* Exercise instructions
Repeat the entries shown below with every word and mark intact.

Input data Block Start

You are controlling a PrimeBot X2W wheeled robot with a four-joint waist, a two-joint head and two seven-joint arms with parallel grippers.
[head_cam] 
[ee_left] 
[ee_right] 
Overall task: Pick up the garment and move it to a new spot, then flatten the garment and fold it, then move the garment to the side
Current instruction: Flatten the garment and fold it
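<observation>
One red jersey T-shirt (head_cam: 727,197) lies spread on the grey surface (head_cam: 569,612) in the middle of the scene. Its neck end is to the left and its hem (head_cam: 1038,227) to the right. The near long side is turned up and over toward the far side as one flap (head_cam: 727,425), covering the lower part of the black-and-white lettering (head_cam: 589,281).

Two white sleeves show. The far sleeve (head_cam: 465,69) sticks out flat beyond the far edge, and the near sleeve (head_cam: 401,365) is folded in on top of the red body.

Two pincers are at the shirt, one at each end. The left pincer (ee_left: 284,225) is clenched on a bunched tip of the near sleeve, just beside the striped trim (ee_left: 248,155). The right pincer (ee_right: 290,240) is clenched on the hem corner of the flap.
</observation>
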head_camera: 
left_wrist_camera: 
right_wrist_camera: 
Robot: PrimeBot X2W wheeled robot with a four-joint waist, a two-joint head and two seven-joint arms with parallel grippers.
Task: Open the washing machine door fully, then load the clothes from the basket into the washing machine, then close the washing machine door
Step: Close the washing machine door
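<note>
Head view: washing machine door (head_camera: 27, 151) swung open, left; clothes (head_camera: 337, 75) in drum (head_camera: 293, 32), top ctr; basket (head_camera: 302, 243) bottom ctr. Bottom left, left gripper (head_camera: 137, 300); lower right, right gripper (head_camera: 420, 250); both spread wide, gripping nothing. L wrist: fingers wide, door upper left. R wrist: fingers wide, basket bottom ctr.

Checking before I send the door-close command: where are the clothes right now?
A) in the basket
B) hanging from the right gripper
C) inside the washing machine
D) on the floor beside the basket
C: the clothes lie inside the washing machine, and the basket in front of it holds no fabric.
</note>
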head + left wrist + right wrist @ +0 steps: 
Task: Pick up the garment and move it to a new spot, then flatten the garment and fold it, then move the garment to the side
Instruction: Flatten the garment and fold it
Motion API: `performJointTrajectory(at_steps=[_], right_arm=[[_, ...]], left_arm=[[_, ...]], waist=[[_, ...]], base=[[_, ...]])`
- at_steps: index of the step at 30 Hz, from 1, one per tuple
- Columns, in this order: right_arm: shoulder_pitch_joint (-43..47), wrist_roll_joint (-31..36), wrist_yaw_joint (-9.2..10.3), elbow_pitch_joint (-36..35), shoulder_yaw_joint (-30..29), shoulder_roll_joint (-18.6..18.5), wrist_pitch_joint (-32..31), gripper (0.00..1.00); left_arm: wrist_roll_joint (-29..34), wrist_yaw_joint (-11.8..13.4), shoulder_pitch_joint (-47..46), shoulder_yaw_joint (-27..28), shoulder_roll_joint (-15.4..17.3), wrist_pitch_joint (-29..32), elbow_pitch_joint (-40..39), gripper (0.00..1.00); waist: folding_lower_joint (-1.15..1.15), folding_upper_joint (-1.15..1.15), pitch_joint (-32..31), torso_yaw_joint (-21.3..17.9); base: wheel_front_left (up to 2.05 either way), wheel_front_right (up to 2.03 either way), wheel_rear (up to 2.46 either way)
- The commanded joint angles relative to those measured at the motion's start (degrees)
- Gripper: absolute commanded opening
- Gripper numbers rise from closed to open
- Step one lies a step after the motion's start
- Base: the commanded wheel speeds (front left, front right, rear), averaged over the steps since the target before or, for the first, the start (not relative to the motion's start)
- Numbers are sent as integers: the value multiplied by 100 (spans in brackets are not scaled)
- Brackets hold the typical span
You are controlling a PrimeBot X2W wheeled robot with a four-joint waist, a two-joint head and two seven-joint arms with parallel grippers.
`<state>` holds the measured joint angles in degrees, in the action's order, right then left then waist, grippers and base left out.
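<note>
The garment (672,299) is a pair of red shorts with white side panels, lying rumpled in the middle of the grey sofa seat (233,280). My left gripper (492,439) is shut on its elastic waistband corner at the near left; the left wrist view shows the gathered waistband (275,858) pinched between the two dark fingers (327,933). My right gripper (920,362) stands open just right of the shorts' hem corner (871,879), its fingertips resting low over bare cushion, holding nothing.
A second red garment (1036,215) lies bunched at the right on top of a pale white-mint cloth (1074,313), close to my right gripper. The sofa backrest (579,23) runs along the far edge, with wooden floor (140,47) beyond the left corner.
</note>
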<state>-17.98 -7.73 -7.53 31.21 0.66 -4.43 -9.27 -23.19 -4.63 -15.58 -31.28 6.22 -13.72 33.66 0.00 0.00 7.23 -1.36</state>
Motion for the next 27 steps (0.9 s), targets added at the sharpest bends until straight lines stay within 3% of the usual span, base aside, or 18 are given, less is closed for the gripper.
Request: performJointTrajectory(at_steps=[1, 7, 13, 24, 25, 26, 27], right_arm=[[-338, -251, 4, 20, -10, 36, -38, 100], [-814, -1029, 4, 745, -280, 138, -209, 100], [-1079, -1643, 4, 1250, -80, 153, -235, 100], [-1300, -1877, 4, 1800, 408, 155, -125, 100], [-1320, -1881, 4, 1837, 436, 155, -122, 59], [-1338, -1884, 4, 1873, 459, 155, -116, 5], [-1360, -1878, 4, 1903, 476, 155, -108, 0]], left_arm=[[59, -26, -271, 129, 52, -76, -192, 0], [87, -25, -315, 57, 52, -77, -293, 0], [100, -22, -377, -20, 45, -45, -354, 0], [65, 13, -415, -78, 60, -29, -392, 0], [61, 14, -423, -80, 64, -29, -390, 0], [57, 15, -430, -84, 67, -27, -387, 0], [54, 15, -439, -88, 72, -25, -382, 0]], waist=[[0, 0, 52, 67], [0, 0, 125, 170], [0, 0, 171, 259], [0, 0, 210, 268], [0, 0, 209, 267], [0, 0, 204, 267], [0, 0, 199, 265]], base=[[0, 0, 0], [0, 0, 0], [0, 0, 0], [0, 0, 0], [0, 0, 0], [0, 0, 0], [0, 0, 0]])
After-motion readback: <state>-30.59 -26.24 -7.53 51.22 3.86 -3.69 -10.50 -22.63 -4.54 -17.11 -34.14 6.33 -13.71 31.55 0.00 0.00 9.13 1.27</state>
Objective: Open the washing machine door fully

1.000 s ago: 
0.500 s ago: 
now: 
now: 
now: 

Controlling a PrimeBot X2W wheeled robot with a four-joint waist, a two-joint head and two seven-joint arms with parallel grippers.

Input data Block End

* Your response
You are controlling a PrimeBot X2W wheeled robot with a four-joint waist, a two-joint head and two seven-joint arms with parallel grippers.
[head_cam] 
[ee_left] 
[ee_right] 
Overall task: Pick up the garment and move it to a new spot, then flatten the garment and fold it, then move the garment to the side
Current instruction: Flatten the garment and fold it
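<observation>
One red jersey T-shirt (head_cam: 727,197) lies spread on the grey surface (head_cam: 569,612) in the middle of the scene. Its neck end is to the left and its hem (head_cam: 1038,227) to the right. The near long side is turned up and over toward the far side as one flap (head_cam: 727,425), covering the lower part of the black-and-white lettering (head_cam: 589,281).

Two white sleeves show. The far sleeve (head_cam: 465,69) sticks out flat beyond the far edge, and the near sleeve (head_cam: 401,365) is folded in on top of the red body.

Two pincers are at the shirt, one at each end. The left pincer (ee_left: 284,225) is clenched on a bunched tip of the near sleeve, just beside the striped trim (ee_left: 248,155). The right pincer (ee_right: 290,240) is clenched on the hem corner of the flap.
</observation>
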head_camera: 
left_wrist_camera: 
right_wrist_camera: 
Robot: PrimeBot X2W wheeled robot with a four-joint waist, a two-joint head and two seven-joint arms with parallel grippers.
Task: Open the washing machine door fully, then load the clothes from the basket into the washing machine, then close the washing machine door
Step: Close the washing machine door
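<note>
Head view: washing machine door (head_camera: 27, 151) swung open, left; clothes (head_camera: 337, 75) in drum (head_camera: 293, 32), top ctr; basket (head_camera: 302, 243) bottom ctr. Bottom left, left gripper (head_camera: 137, 300); lower right, right gripper (head_camera: 420, 250); both spread wide, gripping nothing. L wrist: fingers wide, door upper left. R wrist: fingers wide, basket bottom ctr.

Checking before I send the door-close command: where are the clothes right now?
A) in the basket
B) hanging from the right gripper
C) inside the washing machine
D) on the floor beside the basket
C: the clothes lie inside the washing machine, and the basket in front of it holds no fabric.
</note>
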head + left wrist + right wrist @ +0 steps: 
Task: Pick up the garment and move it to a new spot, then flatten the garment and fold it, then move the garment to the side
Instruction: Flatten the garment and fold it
Motion API: `performJointTrajectory(at_steps=[_], right_arm=[[_, ...]], left_arm=[[_, ...]], waist=[[_, ...]], base=[[_, ...]])`
- at_steps: index of the step at 30 Hz, from 1, one per tuple
- Columns, in this order: right_arm: shoulder_pitch_joint (-43..47), wrist_roll_joint (-31..36), wrist_yaw_joint (-9.2..10.3), elbow_pitch_joint (-36..35), shoulder_yaw_joint (-30..29), shoulder_roll_joint (-18.6..18.5), wrist_pitch_joint (-32..31), gripper (0.00..1.00); left_arm: wrist_roll_joint (-29..34), wrist_yaw_joint (-11.8..13.4), shoulder_pitch_joint (-47..46), shoulder_yaw_joint (-27..28), shoulder_roll_joint (-15.4..17.3), wrist_pitch_joint (-29..32), elbow_pitch_joint (-40..39), gripper (0.00..1.00); waist: folding_lower_joint (-1.15..1.15), folding_upper_joint (-1.15..1.15), pitch_joint (-32..31), torso_yaw_joint (-21.3..17.9); base: wheel_front_left (up to 2.05 either way), wheel_front_right (up to 2.03 either way), wheel_rear (up to 2.46 either way)
- The commanded joint angles relative to those measured at the motion's start (degrees)
- Gripper: absolute commanded opening
- Gripper numbers rise from closed to open
- Step one lies a step after the motion's start
- Base: the commanded wheel speeds (front left, front right, rear), averaged over the steps since the target before or, for the first, the start (not relative to the motion's start)
- Numbers are sent as integers: the value multiplied by 100 (spans in brackets are not scaled)
- Brackets hold the typical span
You are controlling a PrimeBot X2W wheeled robot with a four-joint waist, a two-joint head and two seven-joint arms with parallel grippers.
`<state>` holds the measured joint angles in degrees, in the action's order, right then left then waist, grippers and base left out.
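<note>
The garment (672,299) is a pair of red shorts with white side panels, lying rumpled in the middle of the grey sofa seat (233,280). My left gripper (492,439) is shut on its elastic waistband corner at the near left; the left wrist view shows the gathered waistband (275,858) pinched between the two dark fingers (327,933). My right gripper (920,362) stands open just right of the shorts' hem corner (871,879), its fingertips resting low over bare cushion, holding nothing.
A second red garment (1036,215) lies bunched at the right on top of a pale white-mint cloth (1074,313), close to my right gripper. The sofa backrest (579,23) runs along the far edge, with wooden floor (140,47) beyond the left corner.
</note>
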<state>-17.98 -7.73 -7.53 31.21 0.66 -4.43 -9.27 -23.19 -4.63 -15.58 -31.28 6.22 -13.72 33.66 0.00 0.00 7.23 -1.36</state>
Motion for the next 27 steps (0.9 s), targets added at the sharpest bends until straight lines stay within 3% of the usual span, base aside, or 18 are given, less is closed for the gripper.
Request: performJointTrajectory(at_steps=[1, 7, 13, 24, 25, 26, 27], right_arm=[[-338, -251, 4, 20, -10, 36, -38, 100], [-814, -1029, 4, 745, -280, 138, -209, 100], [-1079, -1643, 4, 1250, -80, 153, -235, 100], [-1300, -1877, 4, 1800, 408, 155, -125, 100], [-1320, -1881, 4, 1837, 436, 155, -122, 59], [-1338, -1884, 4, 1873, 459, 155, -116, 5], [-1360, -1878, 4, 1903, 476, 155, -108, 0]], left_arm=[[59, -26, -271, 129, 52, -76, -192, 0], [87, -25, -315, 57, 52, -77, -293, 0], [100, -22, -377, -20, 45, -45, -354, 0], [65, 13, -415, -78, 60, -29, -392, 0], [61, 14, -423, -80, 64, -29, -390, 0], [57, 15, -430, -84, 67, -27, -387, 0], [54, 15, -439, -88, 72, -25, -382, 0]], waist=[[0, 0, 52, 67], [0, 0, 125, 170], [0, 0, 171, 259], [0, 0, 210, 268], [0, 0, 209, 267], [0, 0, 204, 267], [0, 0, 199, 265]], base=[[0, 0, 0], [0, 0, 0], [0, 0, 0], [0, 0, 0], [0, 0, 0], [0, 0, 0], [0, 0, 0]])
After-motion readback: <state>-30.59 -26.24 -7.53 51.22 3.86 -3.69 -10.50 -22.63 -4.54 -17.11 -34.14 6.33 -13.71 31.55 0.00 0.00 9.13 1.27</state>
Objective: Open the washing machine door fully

1.000 s ago: 
0.500 s ago: 
now: 
now: 
now: 

Controlling a PrimeBot X2W wheeled robot with a four-joint waist, a two-joint head and two seven-joint arms with parallel grippers.

The exercise requires nothing more than what has been given.